● **Exercise directions**
Exactly the lines from the one that holds "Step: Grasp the" to the end of the data below: retype these and nothing else.

=== Begin Enclosure ===

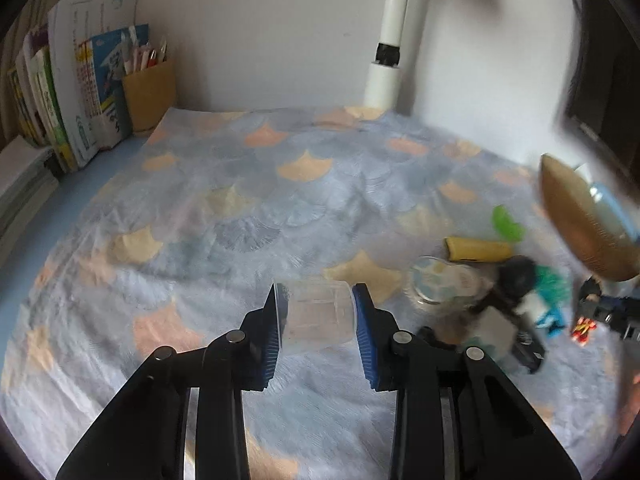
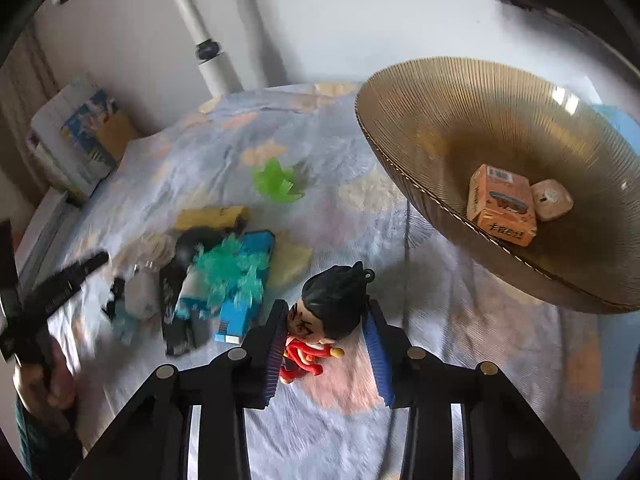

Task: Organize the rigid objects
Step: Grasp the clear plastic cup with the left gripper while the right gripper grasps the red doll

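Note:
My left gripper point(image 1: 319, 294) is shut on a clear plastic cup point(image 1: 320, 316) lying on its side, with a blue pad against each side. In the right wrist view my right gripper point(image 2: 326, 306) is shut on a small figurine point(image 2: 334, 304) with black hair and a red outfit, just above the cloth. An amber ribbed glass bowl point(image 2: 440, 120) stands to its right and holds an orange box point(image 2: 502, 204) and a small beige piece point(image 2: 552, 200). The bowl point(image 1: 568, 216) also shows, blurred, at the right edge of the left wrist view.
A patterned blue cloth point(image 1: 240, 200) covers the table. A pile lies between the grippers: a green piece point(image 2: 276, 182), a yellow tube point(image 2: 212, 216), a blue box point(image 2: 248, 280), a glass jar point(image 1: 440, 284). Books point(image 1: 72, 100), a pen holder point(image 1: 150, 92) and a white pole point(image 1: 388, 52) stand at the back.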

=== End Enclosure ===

● **Solution**
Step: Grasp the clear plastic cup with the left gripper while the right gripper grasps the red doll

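Note:
My left gripper point(image 1: 319, 294) is shut on a clear plastic cup point(image 1: 320, 316) lying on its side, with a blue pad against each side. In the right wrist view my right gripper point(image 2: 326, 306) is shut on a small figurine point(image 2: 334, 304) with black hair and a red outfit, just above the cloth. An amber ribbed glass bowl point(image 2: 440, 120) stands to its right and holds an orange box point(image 2: 502, 204) and a small beige piece point(image 2: 552, 200). The bowl point(image 1: 568, 216) also shows, blurred, at the right edge of the left wrist view.
A patterned blue cloth point(image 1: 240, 200) covers the table. A pile lies between the grippers: a green piece point(image 2: 276, 182), a yellow tube point(image 2: 212, 216), a blue box point(image 2: 248, 280), a glass jar point(image 1: 440, 284). Books point(image 1: 72, 100), a pen holder point(image 1: 150, 92) and a white pole point(image 1: 388, 52) stand at the back.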

This finishes the answer.